* _REQUIRED ACTION_
Could you find every line in the records below that contains the word "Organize" and copy it?

==== TASK DATA ====

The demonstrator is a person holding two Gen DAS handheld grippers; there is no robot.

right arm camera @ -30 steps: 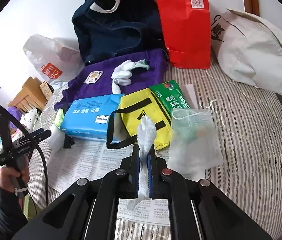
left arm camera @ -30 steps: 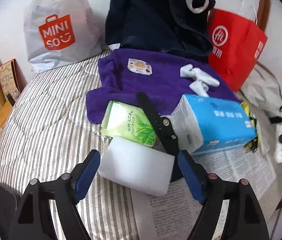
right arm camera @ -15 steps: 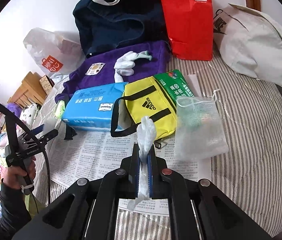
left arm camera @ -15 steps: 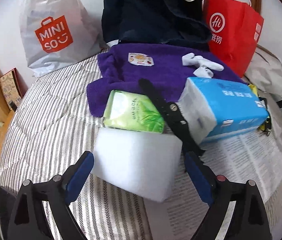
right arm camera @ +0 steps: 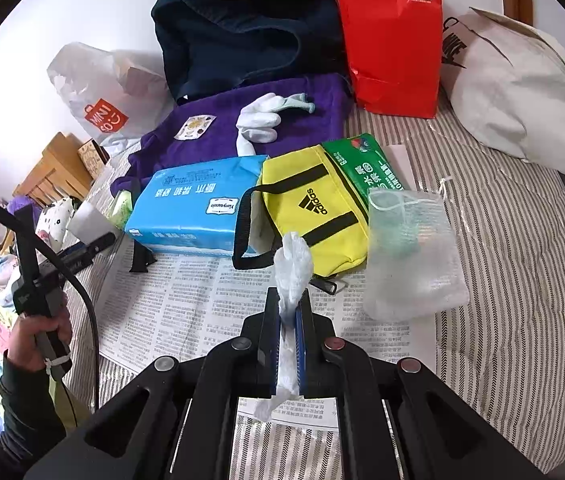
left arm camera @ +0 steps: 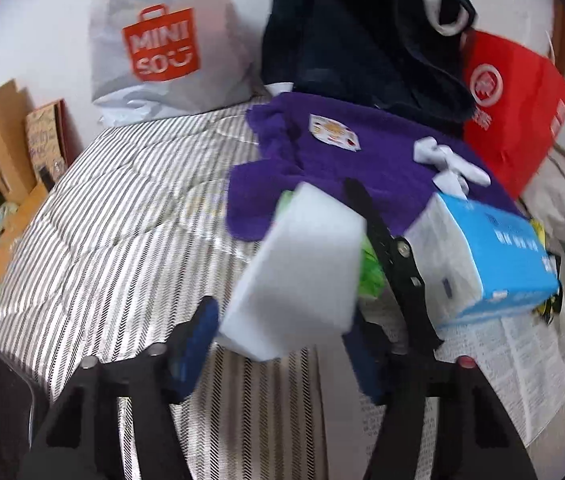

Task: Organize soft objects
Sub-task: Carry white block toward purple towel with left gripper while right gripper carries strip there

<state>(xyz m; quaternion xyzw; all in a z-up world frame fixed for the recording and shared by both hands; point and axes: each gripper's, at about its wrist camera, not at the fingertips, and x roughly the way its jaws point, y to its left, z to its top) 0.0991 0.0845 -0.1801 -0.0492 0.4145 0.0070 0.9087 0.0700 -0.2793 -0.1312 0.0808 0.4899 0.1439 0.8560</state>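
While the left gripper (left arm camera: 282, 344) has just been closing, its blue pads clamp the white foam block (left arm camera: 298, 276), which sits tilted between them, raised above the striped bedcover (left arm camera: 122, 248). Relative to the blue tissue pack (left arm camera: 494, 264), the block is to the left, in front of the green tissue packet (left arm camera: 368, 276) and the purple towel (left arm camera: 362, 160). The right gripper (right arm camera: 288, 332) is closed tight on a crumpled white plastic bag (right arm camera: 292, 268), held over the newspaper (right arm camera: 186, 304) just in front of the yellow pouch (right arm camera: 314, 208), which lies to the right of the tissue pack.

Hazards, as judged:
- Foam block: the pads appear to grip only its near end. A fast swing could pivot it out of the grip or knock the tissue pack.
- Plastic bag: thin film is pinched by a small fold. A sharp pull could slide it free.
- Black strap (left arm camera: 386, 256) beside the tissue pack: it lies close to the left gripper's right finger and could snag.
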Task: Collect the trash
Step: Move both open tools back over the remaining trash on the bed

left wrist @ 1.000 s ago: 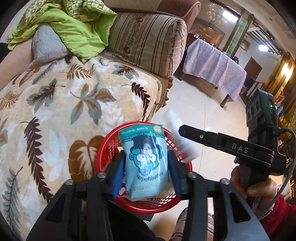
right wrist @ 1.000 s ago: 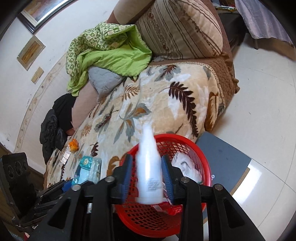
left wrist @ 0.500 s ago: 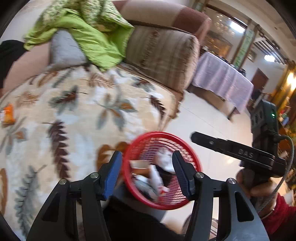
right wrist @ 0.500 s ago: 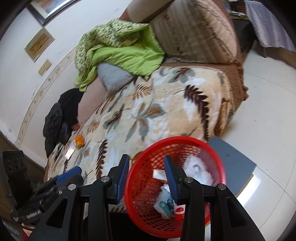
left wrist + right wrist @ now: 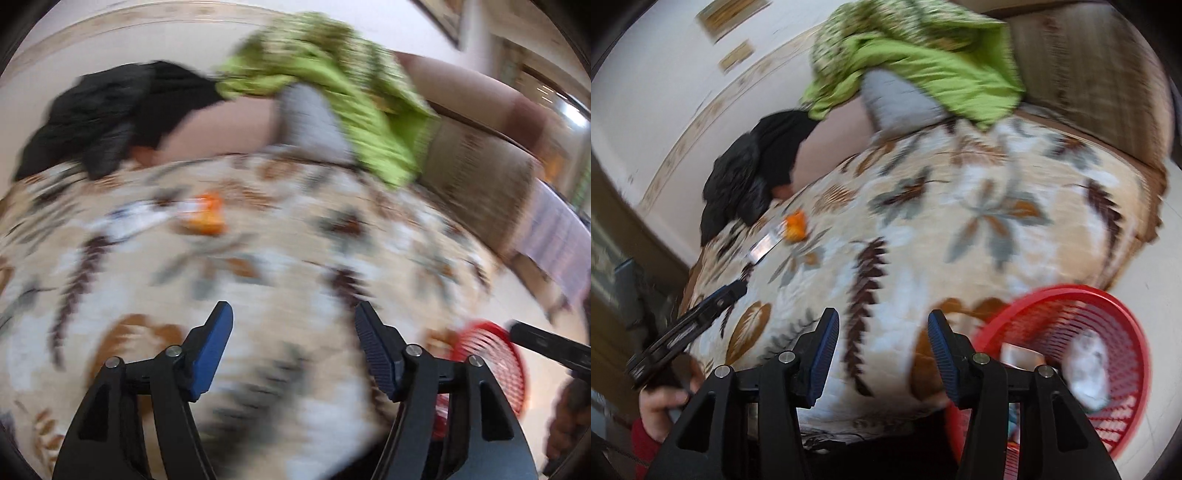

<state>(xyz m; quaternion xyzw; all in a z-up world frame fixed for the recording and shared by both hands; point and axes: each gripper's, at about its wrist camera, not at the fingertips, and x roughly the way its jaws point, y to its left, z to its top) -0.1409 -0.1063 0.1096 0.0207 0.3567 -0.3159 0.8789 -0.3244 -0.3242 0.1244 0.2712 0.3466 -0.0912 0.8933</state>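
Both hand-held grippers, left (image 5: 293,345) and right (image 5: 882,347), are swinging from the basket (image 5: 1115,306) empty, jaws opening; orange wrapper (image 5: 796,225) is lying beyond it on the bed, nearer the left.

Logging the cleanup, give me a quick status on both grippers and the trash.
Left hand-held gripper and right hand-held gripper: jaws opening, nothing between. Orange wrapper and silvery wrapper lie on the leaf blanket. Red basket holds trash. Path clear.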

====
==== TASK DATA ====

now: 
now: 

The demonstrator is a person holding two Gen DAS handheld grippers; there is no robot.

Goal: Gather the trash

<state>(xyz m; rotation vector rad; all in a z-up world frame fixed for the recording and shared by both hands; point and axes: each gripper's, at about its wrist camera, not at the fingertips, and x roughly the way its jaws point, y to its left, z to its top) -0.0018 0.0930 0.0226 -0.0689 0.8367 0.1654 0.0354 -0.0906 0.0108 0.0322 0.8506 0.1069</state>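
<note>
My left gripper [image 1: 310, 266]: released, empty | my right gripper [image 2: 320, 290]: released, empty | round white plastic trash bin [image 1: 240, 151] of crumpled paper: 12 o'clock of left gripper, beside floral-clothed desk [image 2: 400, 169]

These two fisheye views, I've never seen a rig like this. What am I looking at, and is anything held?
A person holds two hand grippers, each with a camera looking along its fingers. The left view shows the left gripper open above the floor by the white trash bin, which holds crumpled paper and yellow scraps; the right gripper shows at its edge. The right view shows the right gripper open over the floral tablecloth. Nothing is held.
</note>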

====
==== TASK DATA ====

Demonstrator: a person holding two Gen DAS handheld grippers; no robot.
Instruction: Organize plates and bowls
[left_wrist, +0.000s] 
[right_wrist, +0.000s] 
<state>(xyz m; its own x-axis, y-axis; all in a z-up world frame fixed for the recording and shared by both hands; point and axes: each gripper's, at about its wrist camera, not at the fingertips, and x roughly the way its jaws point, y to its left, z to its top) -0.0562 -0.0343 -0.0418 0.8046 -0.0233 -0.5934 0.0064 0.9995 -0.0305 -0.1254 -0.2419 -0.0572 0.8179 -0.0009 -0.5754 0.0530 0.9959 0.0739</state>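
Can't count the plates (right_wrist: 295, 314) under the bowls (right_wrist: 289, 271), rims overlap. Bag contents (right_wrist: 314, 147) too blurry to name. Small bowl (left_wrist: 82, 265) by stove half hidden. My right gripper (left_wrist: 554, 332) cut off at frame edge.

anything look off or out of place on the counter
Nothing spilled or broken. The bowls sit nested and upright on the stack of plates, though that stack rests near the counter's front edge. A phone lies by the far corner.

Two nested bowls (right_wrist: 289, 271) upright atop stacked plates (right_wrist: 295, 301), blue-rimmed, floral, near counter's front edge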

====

* _WRITTEN RESPONSE_
Task: Organize soft objects
Instruction: Organize plates and bowls

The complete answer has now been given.